From the airport shuttle I made my way to the Marta station in the domestic terminal, grabbed a Breeze pass (slightly amazed at how efficient I could be without having to first translate everything in my brain) and found a seat on the train. I looked out the window at the lush green landscape as we pulled further from the city out into the suburbs. Finally, after 38 hours in transit via bus, Santiago metro, taxi, airplane, shuttle and Atlanta metro, I stepped out of the train station and into the arms of my wonderful friend Kate, who I had not seen in three years.
The collective minutes, hours, miles and temporary moments of discomfort that it took me to get to this very place, at this very moment, all just melted away. All I could do was smile and ask her a hundred questions as we excitedly caught up on life and details of her wedding taking place in two days. The following four days were a flurry of activities, laughter and love- hundreds of little moments that I will forever look back on and smile with gratitude that I was there to witness, and participate.
Life constantly presents us with opportunities to pursue moments like this, and it is so easy to let them pass us by if the road we have to take to get there seems a little too rough. A little over a year ago, when Kate told me where and when her wedding would take place, I felt a pang of fear that I wouldn’t be able to be there. I had just quit my job, and was in the midst of the final strokes of planning our move to South America. So much ahead of us was unknown, and although I didn’t want to entertain the idea of not going, all I knew for sure was that I would be living at the other end of the world by then.
Moments like these, although they are easy to let pass, are so fulfilling when embraced instead.

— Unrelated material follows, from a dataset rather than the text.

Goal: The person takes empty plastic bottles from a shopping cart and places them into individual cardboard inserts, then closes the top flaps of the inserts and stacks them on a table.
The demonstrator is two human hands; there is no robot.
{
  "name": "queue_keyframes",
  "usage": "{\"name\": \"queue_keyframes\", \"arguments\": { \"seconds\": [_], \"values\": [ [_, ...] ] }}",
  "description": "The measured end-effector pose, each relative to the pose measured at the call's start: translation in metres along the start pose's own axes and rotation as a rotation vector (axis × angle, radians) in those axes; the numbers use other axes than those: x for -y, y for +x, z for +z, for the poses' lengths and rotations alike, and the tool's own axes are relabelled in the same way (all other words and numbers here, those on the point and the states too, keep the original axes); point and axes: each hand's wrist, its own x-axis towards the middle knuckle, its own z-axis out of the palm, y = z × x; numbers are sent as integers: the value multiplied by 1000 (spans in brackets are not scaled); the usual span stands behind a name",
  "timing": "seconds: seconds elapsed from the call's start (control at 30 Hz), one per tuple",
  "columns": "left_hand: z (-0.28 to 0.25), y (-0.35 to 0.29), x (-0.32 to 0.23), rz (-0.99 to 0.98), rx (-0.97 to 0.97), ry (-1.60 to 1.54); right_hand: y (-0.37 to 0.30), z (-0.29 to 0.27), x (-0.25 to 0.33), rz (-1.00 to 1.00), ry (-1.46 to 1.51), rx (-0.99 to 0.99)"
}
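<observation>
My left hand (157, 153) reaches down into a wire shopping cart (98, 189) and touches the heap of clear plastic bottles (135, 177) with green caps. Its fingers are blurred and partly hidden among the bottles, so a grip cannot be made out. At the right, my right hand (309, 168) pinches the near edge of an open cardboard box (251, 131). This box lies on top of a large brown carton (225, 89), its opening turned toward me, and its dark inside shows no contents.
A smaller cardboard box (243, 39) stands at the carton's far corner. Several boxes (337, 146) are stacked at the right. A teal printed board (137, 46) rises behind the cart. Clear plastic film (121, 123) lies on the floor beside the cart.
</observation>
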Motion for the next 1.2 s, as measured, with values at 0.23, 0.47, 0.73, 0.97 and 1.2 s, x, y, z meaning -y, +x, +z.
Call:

They fill up every cell of our beings with joy. We are all connected, in one way or another, and when we find the people that we are meant to love, and who love us just as deeply, the world is not so big anymore. The buses and plane rides are not so long. But those moments, those brief beautiful moments we stretch ourselves so far in order to reach, those last a lifetime, even if only in our hearts.